A Séoul, des caméras IA pour prévenir les suicides et redonner "une chance"
Au-dessus du fleuve Han, des centaines d'yeux entraînés à l'IA guettent les ponts de Séoul, paysages de carte postale mais aussi lieux à haut risque suicidaire, pour détecter le danger avant qu'il ne soit trop tard.
La Corée du Sud présente l'un des taux de suicide les plus élevés de la planète. Il s'agissait même de la première cause de mortalité des 10 à 49 ans en 2024, selon des chiffres officiels.
Devenu une puissance techno-culturelle, le pays est aussi connu pour ses standards de réussite particulièrement exigeants.
Pour Yoo Jae-hyun, directeur du centre de prévention des suicides et de réponse aux crises à l'hôpital St. Mary's de Séoul, une pression scolaire impitoyable, des journées de travail à rallonge et une société qui considère souvent l'échec comme une faillite individuelle peuvent laisser désarmé.
Nombre de personnes ayant tenté de mettre fin à leurs jours lui ont dit avoir "le sentiment d'être devenues un fardeau pour leur entourage, et que tout le monde se porterait mieux si elles n'étaient plus là", explique-t-il à l'AFP, soulignant que les Sud-Coréens dans leur vingtaine représente la part la plus importante de patients aux urgences après une tentative de suicide.
L'anxiété liée au travail, à la situation financière, la maladie et la solitude figurent parmi les raisons les plus souvent invoquées, selon des données gouvernementales.
- "Une chance supplémentaire" -
En 2025, les près de 900 caméras IA installées sur les ponts de Séoul ont repéré plus de 1.200 incidents, aidant les secours à sauver 99,4% des personnes concernées.
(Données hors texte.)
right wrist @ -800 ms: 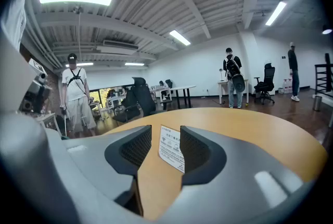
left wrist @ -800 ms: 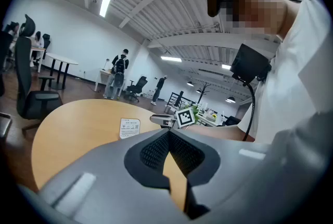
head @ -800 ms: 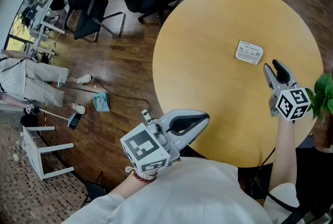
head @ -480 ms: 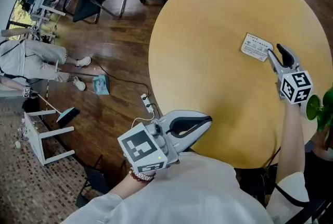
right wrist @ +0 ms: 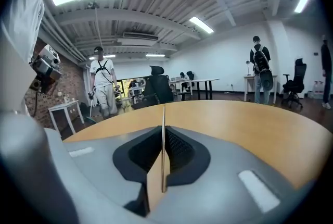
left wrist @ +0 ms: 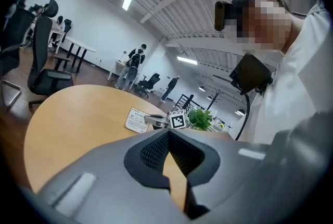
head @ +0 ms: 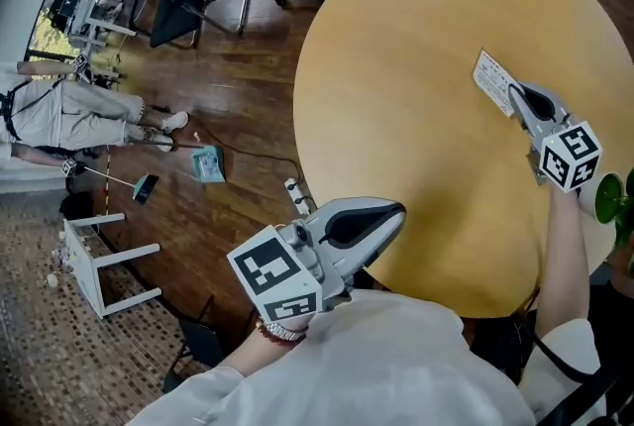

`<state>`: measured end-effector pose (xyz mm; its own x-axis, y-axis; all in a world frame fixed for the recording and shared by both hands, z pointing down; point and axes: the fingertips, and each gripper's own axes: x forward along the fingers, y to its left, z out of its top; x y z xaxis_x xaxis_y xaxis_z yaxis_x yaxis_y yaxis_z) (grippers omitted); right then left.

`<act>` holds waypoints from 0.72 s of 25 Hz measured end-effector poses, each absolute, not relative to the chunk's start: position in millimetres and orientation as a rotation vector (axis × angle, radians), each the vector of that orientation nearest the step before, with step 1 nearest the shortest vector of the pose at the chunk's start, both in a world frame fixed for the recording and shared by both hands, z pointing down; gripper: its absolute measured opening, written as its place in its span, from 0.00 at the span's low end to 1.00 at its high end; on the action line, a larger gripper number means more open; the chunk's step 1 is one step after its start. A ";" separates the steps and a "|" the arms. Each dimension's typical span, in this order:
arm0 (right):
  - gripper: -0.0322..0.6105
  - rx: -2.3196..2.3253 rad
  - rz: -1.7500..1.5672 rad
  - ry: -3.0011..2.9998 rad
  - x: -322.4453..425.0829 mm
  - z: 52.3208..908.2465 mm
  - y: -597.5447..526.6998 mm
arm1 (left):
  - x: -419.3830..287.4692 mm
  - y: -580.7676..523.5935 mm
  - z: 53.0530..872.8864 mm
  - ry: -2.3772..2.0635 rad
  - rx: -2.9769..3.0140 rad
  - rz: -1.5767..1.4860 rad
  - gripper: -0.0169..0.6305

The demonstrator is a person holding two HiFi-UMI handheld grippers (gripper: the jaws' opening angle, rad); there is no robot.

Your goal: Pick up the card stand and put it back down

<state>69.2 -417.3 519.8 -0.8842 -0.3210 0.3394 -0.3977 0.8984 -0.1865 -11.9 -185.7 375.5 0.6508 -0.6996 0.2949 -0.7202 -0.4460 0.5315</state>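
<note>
Left gripper (head: 398, 210): jaws pressed together with nothing in them. It waits near the table's close edge, out of the way, I think.
Table (head: 416, 127): round, yellow wood.
Card stand (head: 491, 81): over the table's right side, tipped up.
Right gripper (head: 516, 96): squeezed tight on the card stand's thin edge, likely to lift it.
Writing: the card has tiny print, too small to read.

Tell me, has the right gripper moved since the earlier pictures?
Yes: the right gripper has gone forward over the table, from beside the card stand to shut on its edge.

card stand (head: 490, 81) print illegibly small, plant (head: 614, 200) cut by edge
</note>
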 end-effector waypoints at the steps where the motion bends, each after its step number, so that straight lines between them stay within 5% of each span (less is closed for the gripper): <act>1: 0.08 0.536 0.367 -2.771 70.6 517.1 -411.5 | -11.0 -186.9 376.2 -1.091 2.245 0.040 0.01; 9: 0.08 0.606 0.495 -2.884 102.4 426.3 -324.7 | 10.2 -160.4 341.4 -0.992 2.384 0.014 0.01; 18: 0.08 0.624 0.721 -2.974 119.1 243.2 -100.3 | 7.8 -26.1 236.1 -0.891 2.608 -0.064 0.01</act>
<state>119.1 -100.3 243.2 -0.9199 -0.3765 0.1094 -0.3848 0.8134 -0.4361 7.8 -26.1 236.1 0.7975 -0.5981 0.0790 -0.5807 -0.7254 0.3696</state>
Les services d'urgence peuvent atteindre la plupart des ponts en cinq minutes, le délai crucial pour sauver une vie, assure Kim Jun-young, chef du Centre de contrôle intégré de la vidéosurveillance du pont Hangang.
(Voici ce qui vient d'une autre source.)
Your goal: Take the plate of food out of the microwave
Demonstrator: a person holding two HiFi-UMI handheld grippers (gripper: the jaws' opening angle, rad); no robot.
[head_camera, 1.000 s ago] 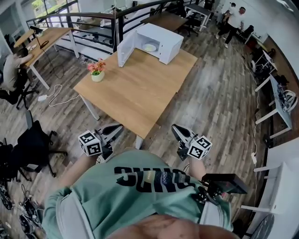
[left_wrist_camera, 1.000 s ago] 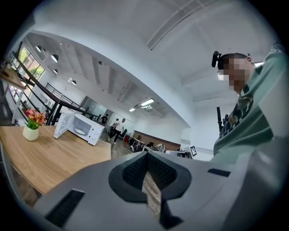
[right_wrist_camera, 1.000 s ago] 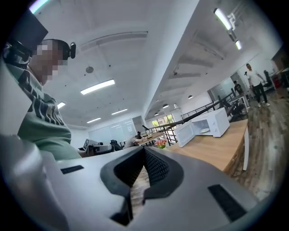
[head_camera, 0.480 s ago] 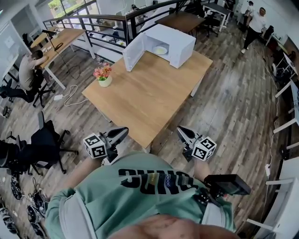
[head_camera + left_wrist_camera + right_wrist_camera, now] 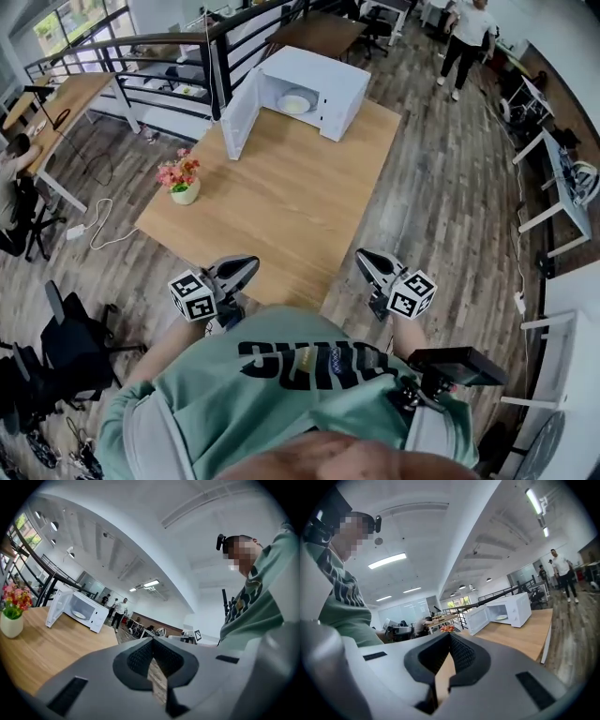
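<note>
Head view: plate (image 5: 298, 101) inside microwave (image 5: 323, 73) (door (image 5: 239, 117) open).

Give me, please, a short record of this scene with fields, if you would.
microwave: white, far end of the table, door open
plate: inside the microwave, not yet taken out
flower pot: near the table's left edge
left tool: shut, empty, at the table's near edge
right tool: shut, empty, beside the table's near corner
bystander: standing beyond the table
</note>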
La priorité, indique-t-il à l'AFP, est d'intervenir avant que la personne ne saute, car toucher l'eau après une chute de 30 mètres équivaut à un accident de voiture à 60 km/h.
Mais même en arrivant à temps, il est difficile de convaincre ceux qui sont déjà déterminés à mettre fin à leur vie, regrette M. Kim. Ils agissent souvent en un instant, luttent ou partent "comme s'ils couraient le 100 mètres".
D'autres sautent avant, lorsqu'ils entendent les sirènes.
"Certaines demandent pourquoi nous essayons d'arrêter celles qui veulent mourir (...). Nous pensons que notre rôle est de leur donner une chance supplémentaire de reconsidérer les choses", déclare M. Kim.
Le système de caméras, en service depuis 2021, déclenche une alarme lorsqu'une personne s'attarde plus de 300 secondes à certains endroits ou pénètre dans une zone dangereuse.
Il alerte également les autorités quand l'un des téléphones destinés à prévenir les suicides est décroché sur un pont.
"La prévention des suicides est une bonne idée, tant qu'on n'oublie pas qu'elle peut faire des erreurs", et qu'elle n'est utilisée "que comme une assistante", avertit Armin Chitizadeh, professeur de sciences informatiques à l'Université de Sydney, évoquant le risque que les secouristes humains perdent la main.
- "Vie éreintante" -
Si les interventions en Corée du Sud se révèlent efficaces, elles combattent néanmoins un mal-être bien plus profond.
Le taux de suicide a grimpé à 29,1 morts pour 100.000 habitants en 2024, le plus élevé depuis 2011.
La dessinatrice Smiling Stone Hwang, arrêtée dans sa tentative par les secours alors qu'elle avait la vingtaine, a mis en images son histoire dans ses mémoires, "I am a Suicide Loss Survivor" ("Je suis une survivante d'un deuil après un suicide").
Après le suicide de son père en 2014, elle a hérité de ses dettes et fait face pendant plusieurs années aux poursuites judiciaires des créanciers, l'empêchant d'occuper un emploi déclaré ou d'ouvrir un compte bancaire.
Elle a jonglé entre plusieurs petits boulots, exténuée, jusqu'à atteindre sa limite.
"Je voulais simplement mettre fin à cette vie éreintante et épuisante", raconte à l'AFP Hwang, 33 ans.
Son père n'a pas laissé de testament. Mais peu avant sa mort, il lui avait rendu visite avec un cadeau dans le café où elle travaillait, alors inhabituellement bondé. Trop pour le servir.
Pendant un temps, elle est revenue chaque jour déposer une tasse "sur la petite table où il n'a jamais pu s'assoir", écrit-elle dans son livre.
Un café "qu'il ne pourra plus jamais boire et que je ne pourrai plus jamais lui préparer".